**What you will do**: In the material below, find the line containing "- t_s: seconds" and the line containing "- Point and", then reproduce exactly both of them and every line between, and nothing else.

**Supplied entries**:
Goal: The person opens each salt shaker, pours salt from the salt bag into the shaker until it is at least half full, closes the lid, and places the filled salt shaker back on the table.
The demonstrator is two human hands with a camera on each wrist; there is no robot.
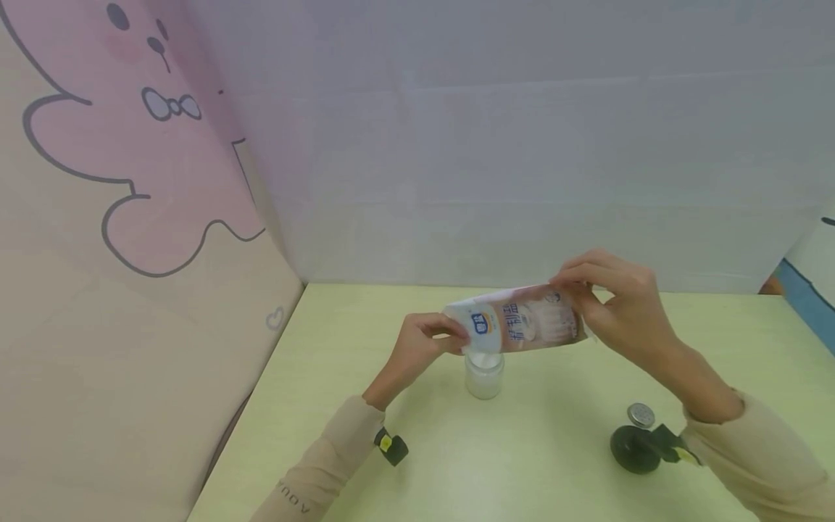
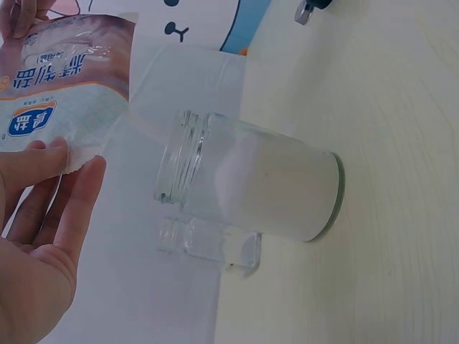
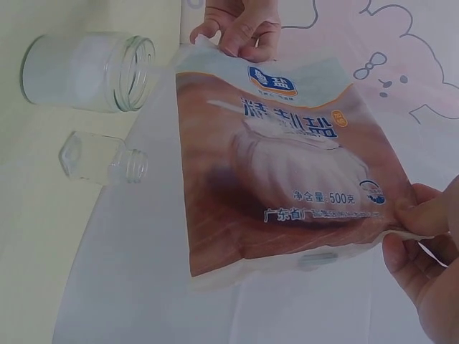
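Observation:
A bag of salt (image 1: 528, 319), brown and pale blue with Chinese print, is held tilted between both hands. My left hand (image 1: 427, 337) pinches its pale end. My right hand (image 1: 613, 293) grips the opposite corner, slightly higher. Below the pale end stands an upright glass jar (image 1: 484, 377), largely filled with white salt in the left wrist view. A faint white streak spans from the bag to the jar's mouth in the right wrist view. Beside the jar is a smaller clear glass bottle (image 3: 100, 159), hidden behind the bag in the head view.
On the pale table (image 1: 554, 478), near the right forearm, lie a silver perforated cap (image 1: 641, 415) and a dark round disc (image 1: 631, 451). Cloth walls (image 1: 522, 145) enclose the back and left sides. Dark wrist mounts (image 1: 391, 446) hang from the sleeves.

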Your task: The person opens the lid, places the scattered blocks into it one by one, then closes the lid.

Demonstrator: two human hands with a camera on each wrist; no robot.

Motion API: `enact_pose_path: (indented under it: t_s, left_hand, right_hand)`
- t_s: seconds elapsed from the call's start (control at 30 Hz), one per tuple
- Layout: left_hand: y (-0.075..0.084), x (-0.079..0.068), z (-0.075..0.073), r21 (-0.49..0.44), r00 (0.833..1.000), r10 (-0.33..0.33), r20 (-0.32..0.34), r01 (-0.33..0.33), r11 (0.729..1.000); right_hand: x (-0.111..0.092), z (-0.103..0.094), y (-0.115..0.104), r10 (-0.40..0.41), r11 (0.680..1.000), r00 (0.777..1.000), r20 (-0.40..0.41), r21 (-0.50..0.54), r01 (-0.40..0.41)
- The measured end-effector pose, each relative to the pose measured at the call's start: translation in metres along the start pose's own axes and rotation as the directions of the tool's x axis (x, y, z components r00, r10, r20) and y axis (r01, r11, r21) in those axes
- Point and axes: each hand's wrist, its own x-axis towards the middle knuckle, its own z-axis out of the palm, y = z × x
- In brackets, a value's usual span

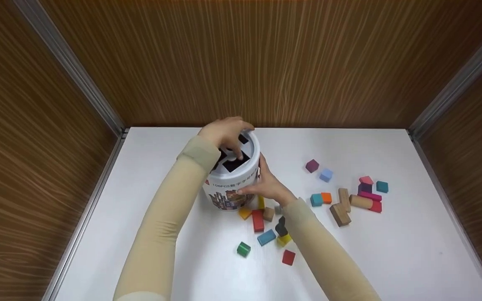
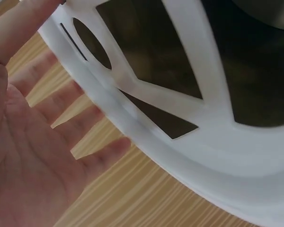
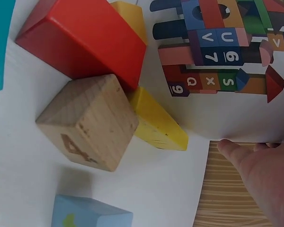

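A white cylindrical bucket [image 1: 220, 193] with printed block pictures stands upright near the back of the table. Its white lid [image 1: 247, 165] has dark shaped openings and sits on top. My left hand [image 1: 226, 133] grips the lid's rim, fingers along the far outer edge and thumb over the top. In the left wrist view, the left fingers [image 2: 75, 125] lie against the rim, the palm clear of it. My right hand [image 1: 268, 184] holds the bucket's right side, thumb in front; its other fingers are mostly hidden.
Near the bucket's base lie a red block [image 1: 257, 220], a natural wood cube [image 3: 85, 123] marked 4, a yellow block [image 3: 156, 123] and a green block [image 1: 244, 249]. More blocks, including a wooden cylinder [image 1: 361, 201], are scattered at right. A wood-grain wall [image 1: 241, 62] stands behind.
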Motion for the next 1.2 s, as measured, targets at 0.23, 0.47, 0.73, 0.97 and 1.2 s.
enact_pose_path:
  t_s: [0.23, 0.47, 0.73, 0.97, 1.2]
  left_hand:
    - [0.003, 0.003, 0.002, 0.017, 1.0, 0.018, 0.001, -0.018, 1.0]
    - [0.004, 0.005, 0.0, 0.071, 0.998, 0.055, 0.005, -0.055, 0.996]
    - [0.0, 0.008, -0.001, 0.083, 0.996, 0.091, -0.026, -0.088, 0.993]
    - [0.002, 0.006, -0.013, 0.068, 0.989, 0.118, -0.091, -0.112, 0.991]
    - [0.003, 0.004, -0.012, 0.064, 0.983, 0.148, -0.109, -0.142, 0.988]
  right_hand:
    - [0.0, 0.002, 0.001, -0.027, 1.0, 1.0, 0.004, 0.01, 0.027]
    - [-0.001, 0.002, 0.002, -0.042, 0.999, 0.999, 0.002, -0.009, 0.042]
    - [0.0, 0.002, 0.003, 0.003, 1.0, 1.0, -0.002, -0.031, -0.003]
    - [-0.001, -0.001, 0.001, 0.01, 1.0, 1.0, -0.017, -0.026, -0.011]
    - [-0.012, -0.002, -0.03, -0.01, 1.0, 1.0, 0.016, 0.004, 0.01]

**Result**:
- t_s: seconds elapsed from the call's start (control at 30 Hz), one per tuple
- Layout: left_hand: y (-0.075..0.084), x (-0.079..0.068), z (-0.075..0.073), r21 (-0.49..0.44), r00 (0.833..1.000), r10 (-0.33..0.33), r20 (-0.32..0.34), r01 (-0.33..0.33), r11 (0.729..1.000); right_hand: x (-0.111..0.092), z (-0.103..0.094), y (-0.115..0.104), r10 (-0.40..0.41), r11 (0.680..1.000), r00 (0.777..1.000), r20 (-0.40..0.41), r21 (-0.50..0.54), r01 (-0.40..0.41)
- The measured end-effector pose, each relative to the pose measured at the call's start: translation in metres along the start pose's own axes and rotation as the directions of the tool's x axis (x, y, z components r00, r10, r20) and y axis (r01, r11, r21) in those axes
- Point and axes: each hand's wrist, its own x-axis towards the middle knuckle, its own z-axis out of the palm, y = z × x

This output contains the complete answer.